• _Supplied records_:

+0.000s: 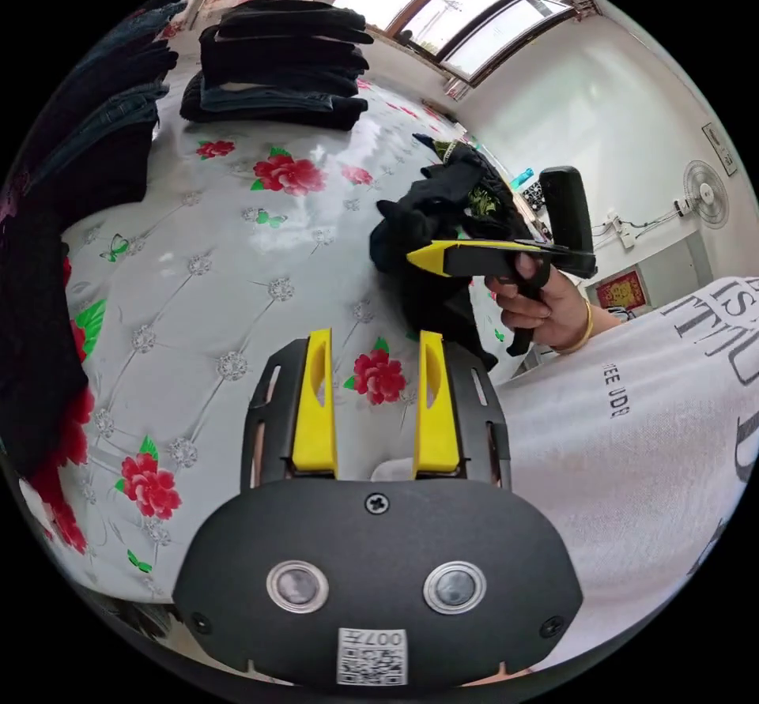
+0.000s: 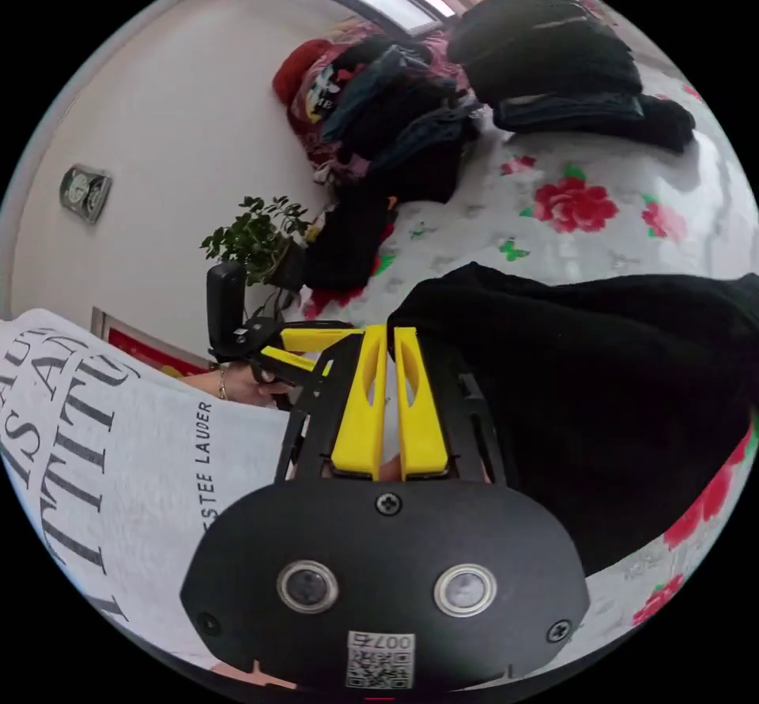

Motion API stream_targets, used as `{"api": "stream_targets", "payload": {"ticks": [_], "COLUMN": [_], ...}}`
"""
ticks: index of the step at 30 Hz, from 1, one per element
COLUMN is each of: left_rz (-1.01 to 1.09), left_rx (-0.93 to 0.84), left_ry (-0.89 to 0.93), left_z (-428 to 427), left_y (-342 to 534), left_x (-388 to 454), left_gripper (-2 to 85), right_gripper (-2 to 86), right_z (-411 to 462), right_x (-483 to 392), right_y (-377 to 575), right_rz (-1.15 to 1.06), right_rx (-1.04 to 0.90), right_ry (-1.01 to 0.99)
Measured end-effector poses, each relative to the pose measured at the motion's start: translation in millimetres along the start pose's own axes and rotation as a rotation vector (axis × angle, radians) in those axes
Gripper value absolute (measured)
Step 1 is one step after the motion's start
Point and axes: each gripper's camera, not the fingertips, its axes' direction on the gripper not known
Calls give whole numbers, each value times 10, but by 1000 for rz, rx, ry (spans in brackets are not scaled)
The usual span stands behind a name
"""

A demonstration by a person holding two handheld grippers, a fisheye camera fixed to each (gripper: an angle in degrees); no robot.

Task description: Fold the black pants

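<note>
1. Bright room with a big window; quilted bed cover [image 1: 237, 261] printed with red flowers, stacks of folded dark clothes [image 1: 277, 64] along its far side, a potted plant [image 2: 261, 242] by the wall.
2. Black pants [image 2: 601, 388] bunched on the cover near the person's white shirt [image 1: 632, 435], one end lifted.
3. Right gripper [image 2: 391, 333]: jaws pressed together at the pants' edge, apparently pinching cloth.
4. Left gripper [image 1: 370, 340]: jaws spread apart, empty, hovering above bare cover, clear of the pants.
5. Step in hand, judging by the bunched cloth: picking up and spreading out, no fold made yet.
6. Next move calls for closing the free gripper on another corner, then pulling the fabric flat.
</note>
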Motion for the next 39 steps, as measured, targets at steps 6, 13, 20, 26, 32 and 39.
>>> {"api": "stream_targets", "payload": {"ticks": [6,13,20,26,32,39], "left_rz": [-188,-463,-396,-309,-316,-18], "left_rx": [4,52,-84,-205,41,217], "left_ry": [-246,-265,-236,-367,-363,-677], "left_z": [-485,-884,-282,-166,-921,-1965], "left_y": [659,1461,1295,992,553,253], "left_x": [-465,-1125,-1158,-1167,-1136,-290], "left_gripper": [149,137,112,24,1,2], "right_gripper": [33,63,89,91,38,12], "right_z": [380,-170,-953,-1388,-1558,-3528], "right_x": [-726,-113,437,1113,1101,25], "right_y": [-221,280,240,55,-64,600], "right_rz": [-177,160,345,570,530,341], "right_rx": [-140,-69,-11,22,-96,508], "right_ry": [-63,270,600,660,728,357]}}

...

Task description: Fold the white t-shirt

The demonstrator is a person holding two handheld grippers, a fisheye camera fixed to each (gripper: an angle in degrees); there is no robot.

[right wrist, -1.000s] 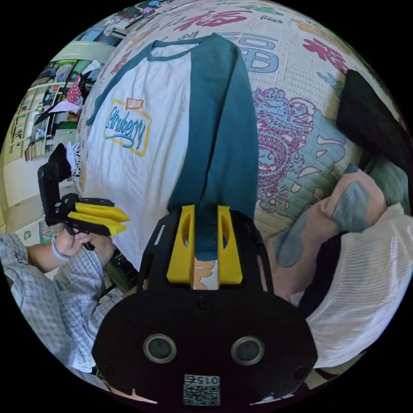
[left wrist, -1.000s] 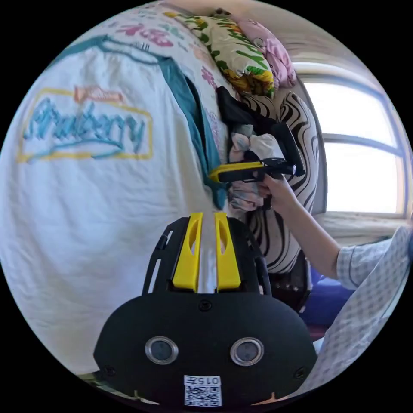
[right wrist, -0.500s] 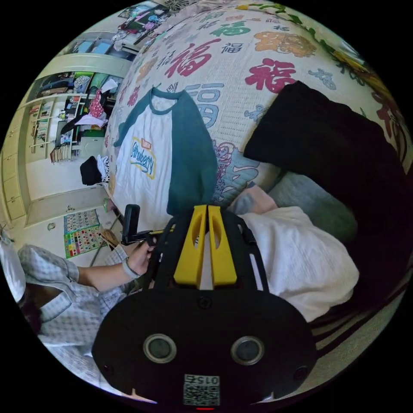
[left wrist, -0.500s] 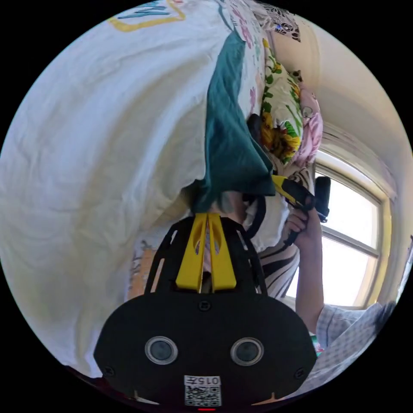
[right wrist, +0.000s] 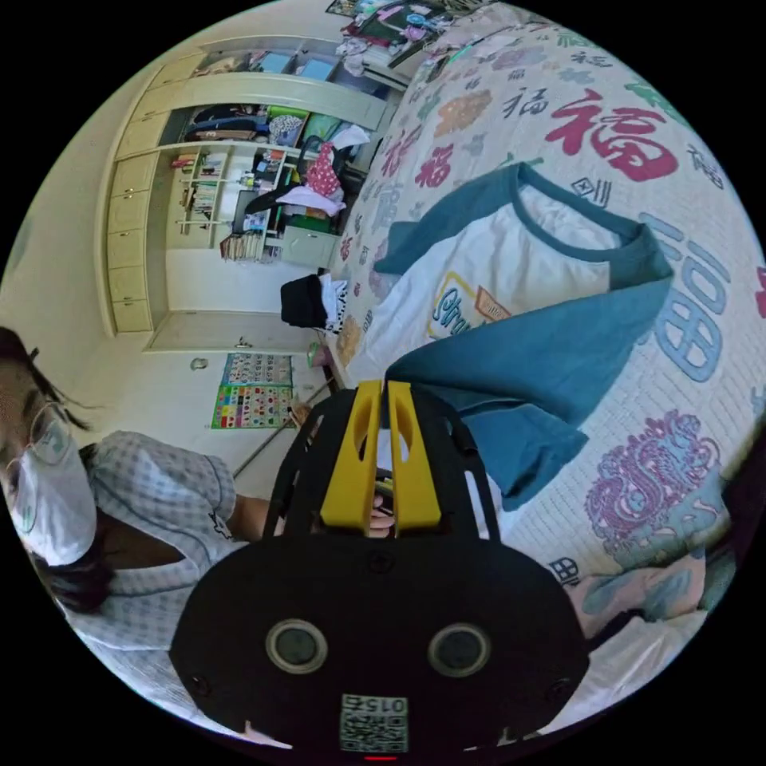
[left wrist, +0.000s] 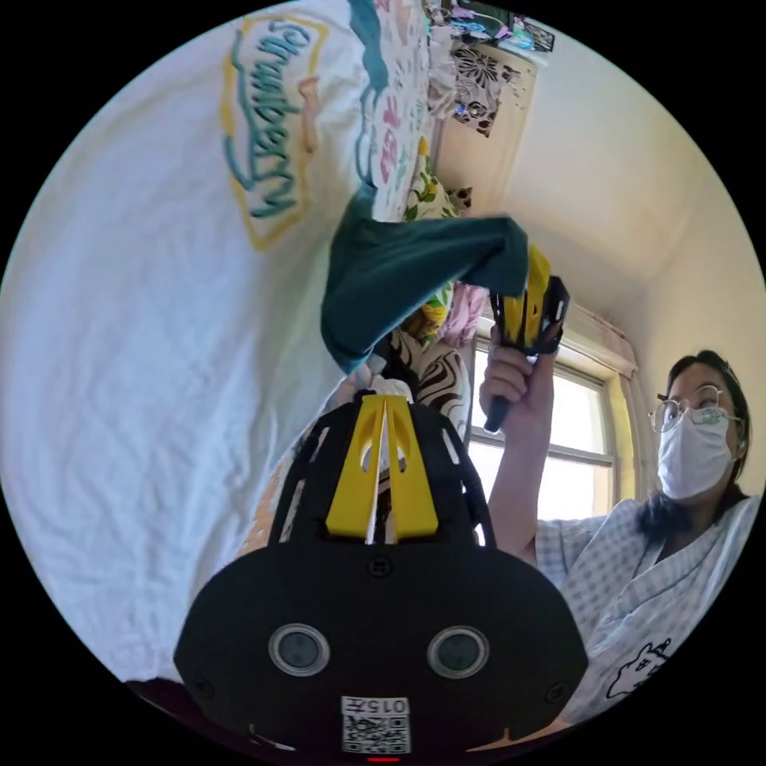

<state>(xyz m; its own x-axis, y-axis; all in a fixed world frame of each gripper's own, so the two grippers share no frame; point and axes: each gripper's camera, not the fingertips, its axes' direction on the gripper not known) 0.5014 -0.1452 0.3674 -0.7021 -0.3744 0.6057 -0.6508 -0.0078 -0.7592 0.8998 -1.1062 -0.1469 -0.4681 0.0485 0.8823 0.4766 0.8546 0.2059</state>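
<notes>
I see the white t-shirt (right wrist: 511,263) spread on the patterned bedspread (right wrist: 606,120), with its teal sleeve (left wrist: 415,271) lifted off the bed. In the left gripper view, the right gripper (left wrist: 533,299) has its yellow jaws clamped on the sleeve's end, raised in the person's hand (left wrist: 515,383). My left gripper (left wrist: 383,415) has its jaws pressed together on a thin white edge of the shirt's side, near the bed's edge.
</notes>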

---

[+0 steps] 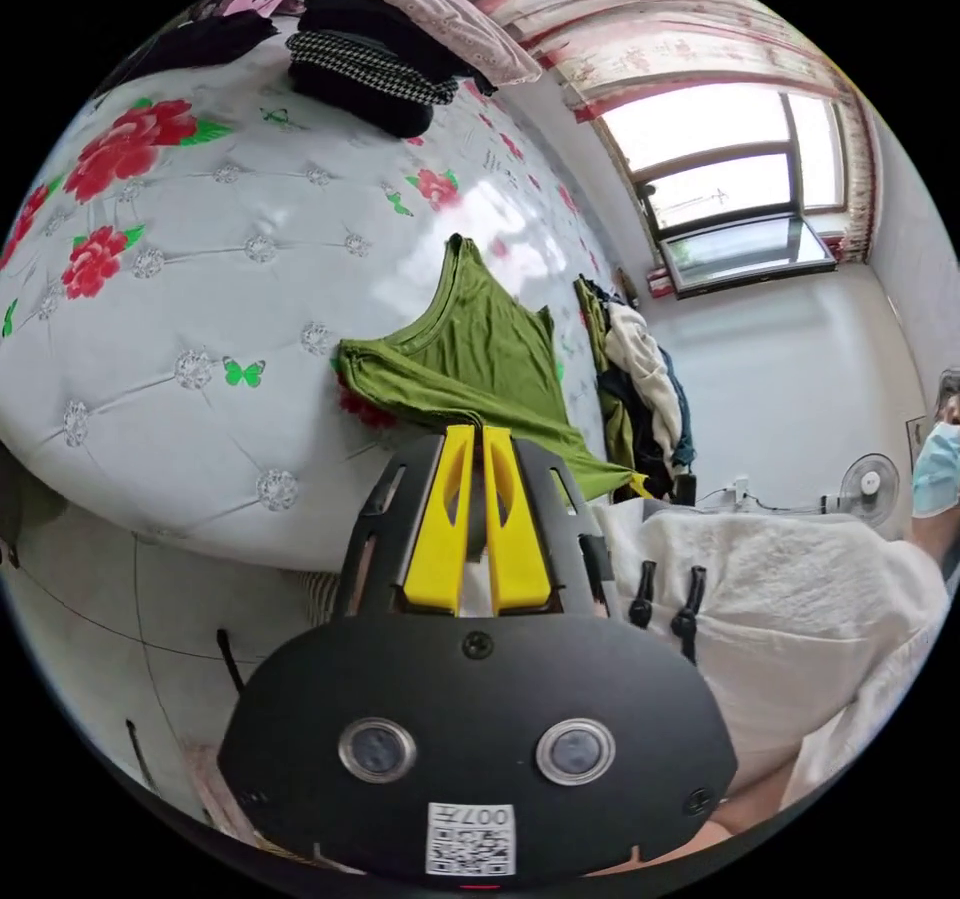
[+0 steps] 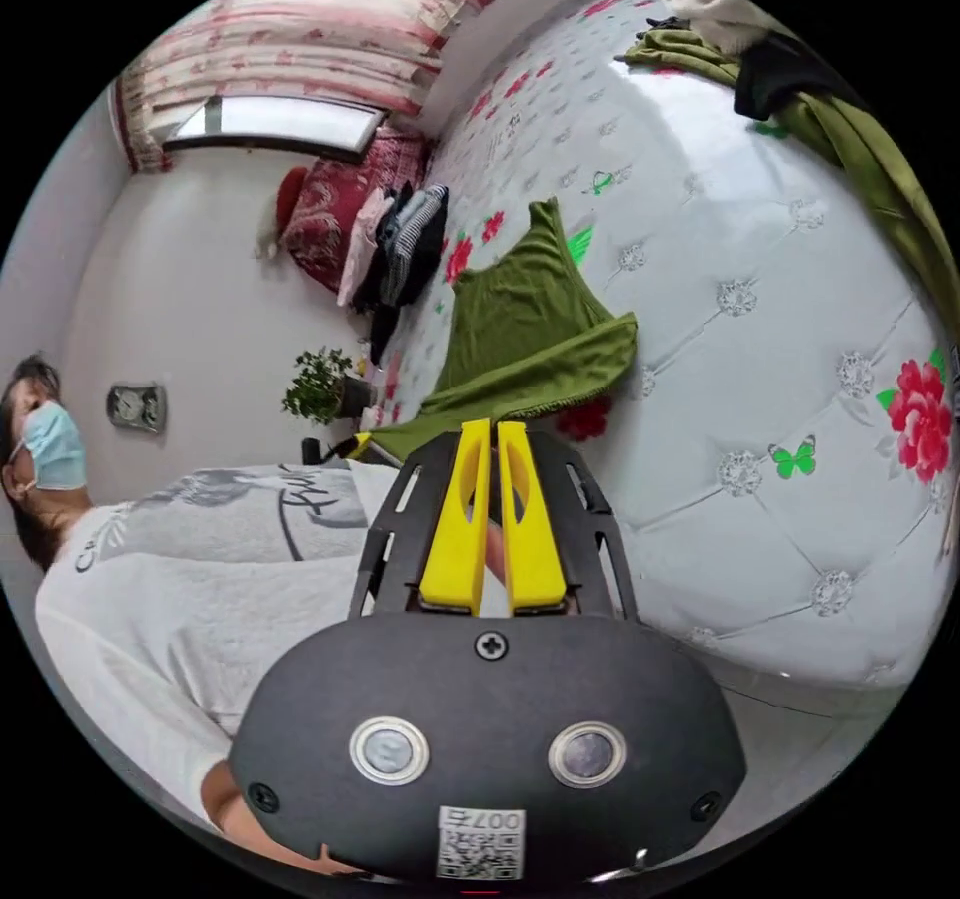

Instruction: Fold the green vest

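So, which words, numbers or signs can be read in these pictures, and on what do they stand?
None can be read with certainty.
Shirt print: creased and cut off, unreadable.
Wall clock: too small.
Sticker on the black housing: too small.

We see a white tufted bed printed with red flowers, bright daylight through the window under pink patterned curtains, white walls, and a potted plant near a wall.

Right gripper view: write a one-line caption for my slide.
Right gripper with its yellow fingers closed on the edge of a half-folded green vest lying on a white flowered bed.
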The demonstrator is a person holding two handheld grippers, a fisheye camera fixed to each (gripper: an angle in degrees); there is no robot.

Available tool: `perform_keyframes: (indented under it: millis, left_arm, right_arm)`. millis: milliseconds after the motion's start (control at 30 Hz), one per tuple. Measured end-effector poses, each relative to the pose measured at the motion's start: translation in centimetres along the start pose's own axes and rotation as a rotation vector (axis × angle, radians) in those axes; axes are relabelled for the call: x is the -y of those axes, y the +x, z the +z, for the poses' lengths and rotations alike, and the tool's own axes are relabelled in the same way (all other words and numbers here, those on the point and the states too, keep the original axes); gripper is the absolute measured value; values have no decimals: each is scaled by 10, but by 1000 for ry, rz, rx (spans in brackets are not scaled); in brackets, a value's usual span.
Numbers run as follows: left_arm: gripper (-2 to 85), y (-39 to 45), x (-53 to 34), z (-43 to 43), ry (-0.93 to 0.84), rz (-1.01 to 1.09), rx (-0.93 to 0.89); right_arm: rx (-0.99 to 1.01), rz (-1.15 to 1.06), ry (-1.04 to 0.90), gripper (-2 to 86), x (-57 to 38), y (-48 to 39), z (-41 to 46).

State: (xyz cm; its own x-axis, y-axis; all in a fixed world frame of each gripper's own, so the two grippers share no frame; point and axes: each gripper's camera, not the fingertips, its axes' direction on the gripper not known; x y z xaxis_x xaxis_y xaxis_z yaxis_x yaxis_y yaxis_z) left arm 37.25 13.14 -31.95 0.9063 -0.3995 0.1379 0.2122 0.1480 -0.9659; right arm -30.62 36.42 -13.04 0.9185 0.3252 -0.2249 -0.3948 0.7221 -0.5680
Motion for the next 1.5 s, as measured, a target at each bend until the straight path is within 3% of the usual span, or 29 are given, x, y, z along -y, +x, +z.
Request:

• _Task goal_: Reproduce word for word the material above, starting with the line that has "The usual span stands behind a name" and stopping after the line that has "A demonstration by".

• _Answer to this exercise_:
The usual span stands behind a name
"""

A demonstration by a person holding two handheld grippers, a fisheye camera fixed to each (gripper: an angle in degrees); no robot.

None of the exercise remains to be done.